▸ **WORK ORDER**:
Word for word, transcribe the data below from the line with "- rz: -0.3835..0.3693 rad" to the line with "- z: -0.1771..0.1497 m", keeping both of those lines.

[[ RECORDS PROVIDED, beginning ]]

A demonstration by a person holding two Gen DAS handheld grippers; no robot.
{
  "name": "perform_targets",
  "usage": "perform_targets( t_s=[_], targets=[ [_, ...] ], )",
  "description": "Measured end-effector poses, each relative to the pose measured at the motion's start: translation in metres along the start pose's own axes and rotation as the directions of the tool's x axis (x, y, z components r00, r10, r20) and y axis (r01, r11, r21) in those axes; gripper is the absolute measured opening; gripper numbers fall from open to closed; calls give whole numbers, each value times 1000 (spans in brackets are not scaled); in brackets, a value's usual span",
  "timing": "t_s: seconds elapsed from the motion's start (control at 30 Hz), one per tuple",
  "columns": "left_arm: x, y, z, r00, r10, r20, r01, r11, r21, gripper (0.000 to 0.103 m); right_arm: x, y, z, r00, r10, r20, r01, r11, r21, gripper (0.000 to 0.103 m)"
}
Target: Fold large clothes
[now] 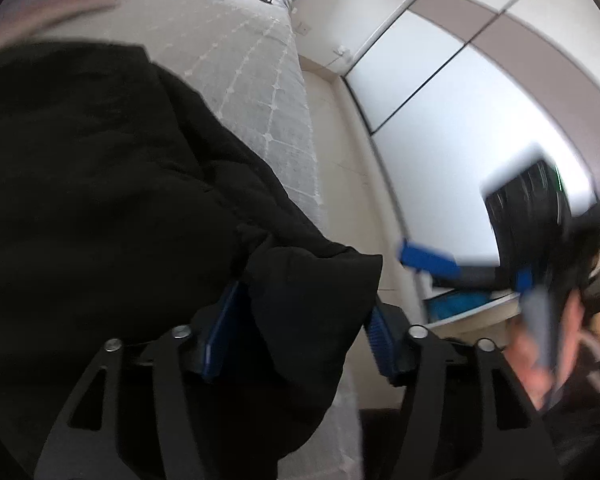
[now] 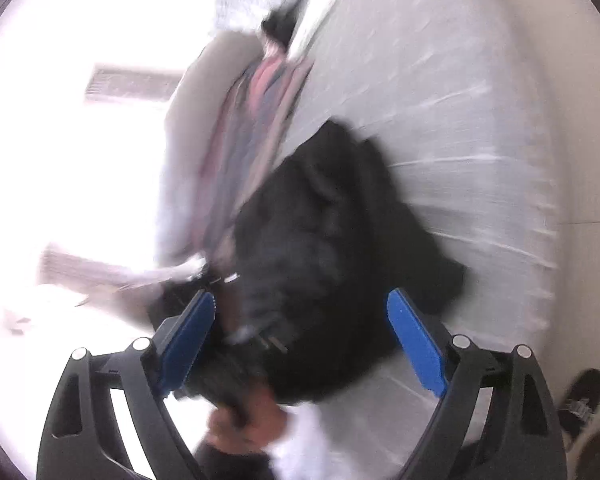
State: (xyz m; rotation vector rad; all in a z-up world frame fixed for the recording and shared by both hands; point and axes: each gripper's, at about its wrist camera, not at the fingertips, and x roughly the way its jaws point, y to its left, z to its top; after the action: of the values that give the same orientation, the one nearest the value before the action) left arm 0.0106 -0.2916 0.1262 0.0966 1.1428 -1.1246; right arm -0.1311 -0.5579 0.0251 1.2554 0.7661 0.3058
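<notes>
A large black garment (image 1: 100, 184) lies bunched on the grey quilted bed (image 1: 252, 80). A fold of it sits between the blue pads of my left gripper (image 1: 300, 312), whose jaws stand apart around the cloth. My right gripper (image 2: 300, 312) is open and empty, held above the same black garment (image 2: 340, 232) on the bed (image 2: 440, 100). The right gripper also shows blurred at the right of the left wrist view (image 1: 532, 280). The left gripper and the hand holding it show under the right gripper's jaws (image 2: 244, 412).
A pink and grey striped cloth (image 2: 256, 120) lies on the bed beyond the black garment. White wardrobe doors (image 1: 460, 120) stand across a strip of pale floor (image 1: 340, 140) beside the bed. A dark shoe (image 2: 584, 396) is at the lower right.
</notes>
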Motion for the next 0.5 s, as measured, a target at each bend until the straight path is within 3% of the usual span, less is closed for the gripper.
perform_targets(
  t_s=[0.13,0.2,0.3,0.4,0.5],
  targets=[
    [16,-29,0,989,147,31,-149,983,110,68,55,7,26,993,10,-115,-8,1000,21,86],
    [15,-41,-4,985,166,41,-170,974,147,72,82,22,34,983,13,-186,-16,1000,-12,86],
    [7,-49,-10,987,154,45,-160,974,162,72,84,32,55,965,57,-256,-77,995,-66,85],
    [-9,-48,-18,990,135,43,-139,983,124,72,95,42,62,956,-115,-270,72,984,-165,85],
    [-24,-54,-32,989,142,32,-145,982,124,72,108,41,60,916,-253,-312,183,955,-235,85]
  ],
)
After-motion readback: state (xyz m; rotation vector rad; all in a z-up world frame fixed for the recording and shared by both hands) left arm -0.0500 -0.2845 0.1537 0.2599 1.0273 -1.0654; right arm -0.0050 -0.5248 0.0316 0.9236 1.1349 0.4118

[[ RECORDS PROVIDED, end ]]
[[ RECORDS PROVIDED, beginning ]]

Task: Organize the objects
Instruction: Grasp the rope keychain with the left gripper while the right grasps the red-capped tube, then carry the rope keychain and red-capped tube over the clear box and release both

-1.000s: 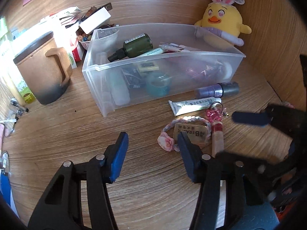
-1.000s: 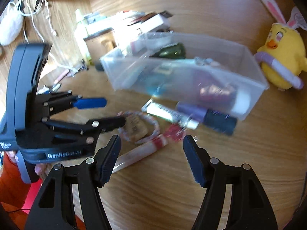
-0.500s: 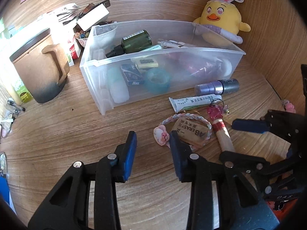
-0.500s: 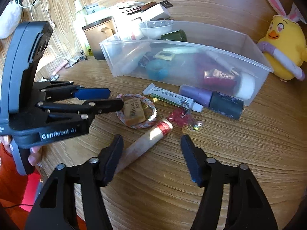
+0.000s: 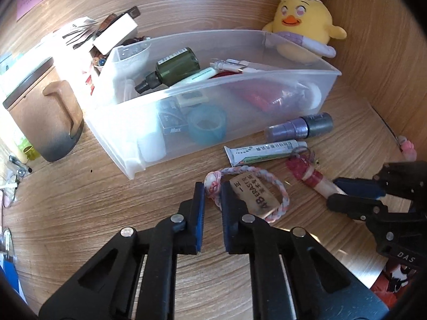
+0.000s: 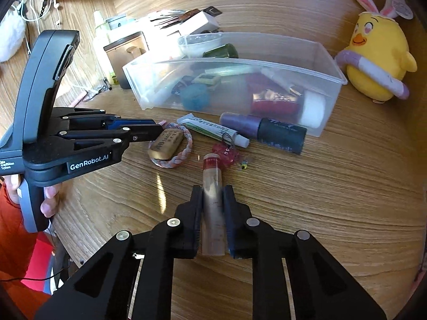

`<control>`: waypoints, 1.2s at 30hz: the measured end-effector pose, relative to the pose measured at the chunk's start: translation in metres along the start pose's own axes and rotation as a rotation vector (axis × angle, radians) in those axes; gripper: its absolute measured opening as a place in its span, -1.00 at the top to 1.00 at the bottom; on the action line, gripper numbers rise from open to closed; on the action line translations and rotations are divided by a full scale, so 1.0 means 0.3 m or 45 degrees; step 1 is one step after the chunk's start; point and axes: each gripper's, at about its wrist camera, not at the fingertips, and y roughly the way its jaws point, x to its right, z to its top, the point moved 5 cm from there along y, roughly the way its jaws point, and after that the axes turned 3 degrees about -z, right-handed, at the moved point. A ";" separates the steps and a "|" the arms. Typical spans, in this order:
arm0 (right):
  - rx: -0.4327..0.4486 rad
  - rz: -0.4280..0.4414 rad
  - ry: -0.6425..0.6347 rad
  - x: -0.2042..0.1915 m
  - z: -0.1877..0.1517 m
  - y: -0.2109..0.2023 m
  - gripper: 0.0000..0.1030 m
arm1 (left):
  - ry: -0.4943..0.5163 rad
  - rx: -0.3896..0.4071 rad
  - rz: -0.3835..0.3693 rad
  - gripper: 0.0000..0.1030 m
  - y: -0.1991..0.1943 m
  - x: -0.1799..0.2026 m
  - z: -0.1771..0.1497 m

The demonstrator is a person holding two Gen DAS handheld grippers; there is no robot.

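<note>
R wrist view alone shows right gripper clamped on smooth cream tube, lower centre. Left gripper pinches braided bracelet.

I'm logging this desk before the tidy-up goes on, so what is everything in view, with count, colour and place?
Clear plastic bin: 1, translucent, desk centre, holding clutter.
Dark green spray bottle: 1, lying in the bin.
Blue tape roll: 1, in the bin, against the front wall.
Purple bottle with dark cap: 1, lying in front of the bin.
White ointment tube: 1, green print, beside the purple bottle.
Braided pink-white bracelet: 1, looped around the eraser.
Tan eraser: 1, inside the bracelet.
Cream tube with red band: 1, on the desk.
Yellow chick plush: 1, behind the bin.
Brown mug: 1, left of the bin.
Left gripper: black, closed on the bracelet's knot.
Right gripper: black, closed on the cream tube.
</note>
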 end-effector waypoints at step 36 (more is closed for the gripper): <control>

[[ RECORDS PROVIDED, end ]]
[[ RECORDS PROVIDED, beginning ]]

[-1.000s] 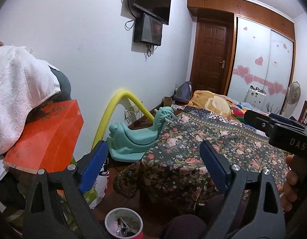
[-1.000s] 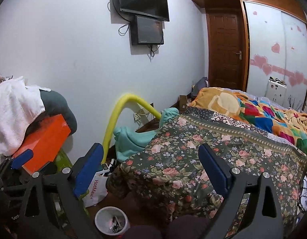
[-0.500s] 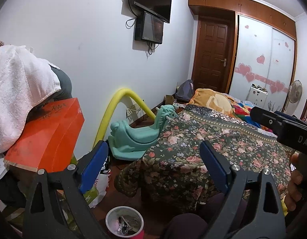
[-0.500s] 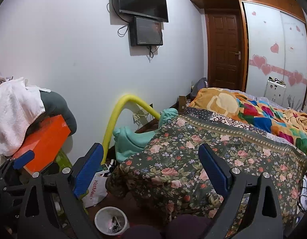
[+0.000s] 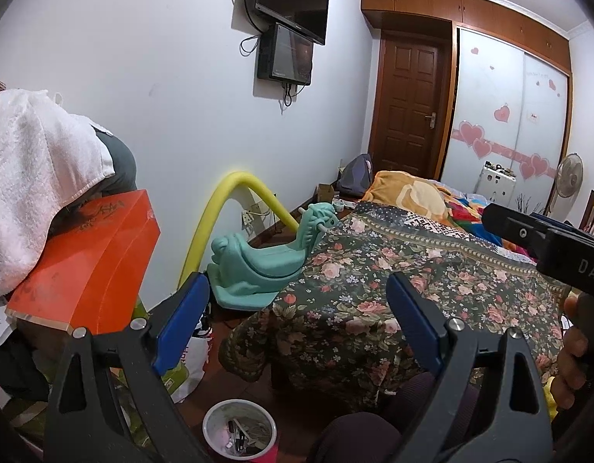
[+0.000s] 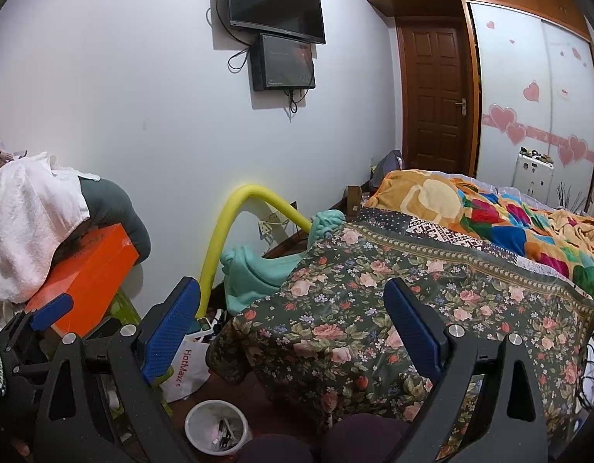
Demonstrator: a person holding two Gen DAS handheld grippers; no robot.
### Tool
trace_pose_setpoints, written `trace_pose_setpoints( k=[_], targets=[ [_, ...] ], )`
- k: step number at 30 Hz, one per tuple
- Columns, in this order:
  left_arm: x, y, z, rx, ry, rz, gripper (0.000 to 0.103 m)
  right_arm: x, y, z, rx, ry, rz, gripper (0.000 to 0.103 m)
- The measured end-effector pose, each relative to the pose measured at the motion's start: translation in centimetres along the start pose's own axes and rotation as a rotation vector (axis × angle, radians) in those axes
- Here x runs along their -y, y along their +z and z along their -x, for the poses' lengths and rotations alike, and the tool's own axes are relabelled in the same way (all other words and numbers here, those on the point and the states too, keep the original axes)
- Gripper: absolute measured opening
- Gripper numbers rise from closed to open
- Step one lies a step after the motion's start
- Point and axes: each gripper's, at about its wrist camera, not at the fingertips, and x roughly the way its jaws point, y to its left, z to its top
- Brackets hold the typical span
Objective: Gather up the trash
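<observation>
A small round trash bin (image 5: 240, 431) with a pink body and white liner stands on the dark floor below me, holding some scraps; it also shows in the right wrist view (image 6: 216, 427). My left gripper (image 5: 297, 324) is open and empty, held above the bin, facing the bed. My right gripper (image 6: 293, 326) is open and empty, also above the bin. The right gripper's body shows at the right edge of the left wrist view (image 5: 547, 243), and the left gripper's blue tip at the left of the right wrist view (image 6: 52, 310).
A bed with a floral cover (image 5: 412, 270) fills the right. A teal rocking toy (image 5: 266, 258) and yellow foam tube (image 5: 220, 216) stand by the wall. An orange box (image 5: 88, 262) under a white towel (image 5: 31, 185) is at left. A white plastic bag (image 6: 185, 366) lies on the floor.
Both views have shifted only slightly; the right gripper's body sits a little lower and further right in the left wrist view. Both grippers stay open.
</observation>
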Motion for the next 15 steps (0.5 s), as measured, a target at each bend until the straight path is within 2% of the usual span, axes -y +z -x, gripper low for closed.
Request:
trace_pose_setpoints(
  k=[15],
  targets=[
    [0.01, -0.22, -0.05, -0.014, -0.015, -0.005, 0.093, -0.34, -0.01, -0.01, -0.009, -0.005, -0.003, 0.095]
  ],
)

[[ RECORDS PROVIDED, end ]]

▸ **ANSWER TO THIS TASK**:
  - rz: -0.3835..0.3693 rad
  - gripper: 0.0000..0.1030 m
  - y: -0.1991..0.1943 m
  - x: -0.1799..0.2026 m
  - z: -0.1771..0.1497 m

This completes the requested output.